### Directions for this task
The lines below that include the word "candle" are to be reported.

### Recorded information
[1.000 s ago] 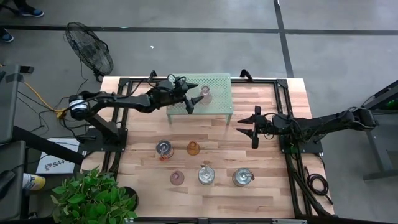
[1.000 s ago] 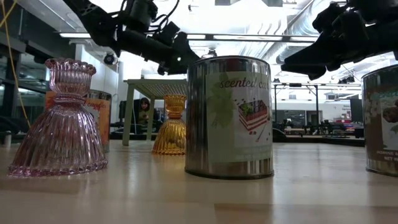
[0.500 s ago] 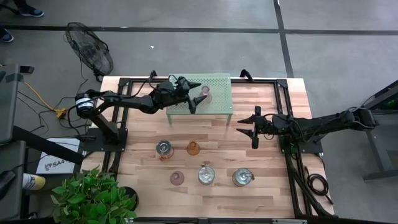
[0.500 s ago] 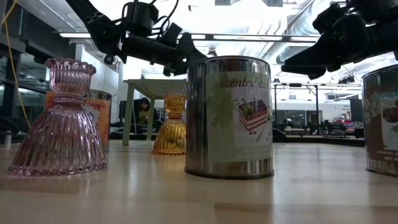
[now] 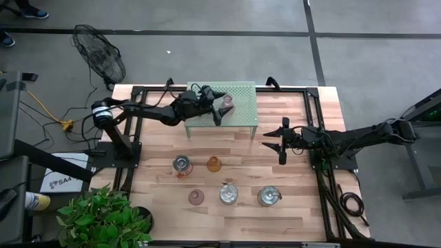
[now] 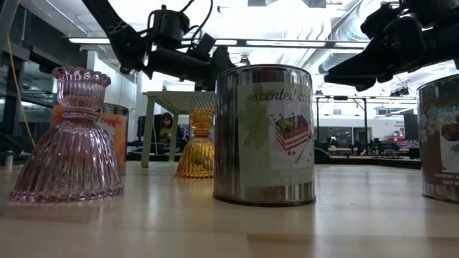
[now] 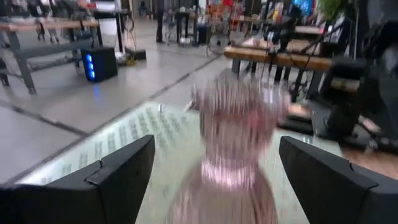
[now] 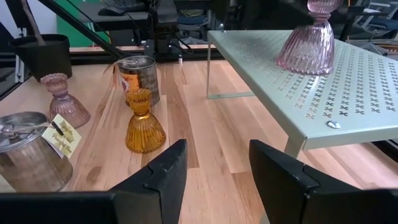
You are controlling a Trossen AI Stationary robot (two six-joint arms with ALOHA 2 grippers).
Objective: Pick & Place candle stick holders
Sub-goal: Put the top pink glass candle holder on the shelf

### Reply
Objective: Pick & Place candle stick holders
Sub-goal: Put the top pink glass candle holder on the shelf

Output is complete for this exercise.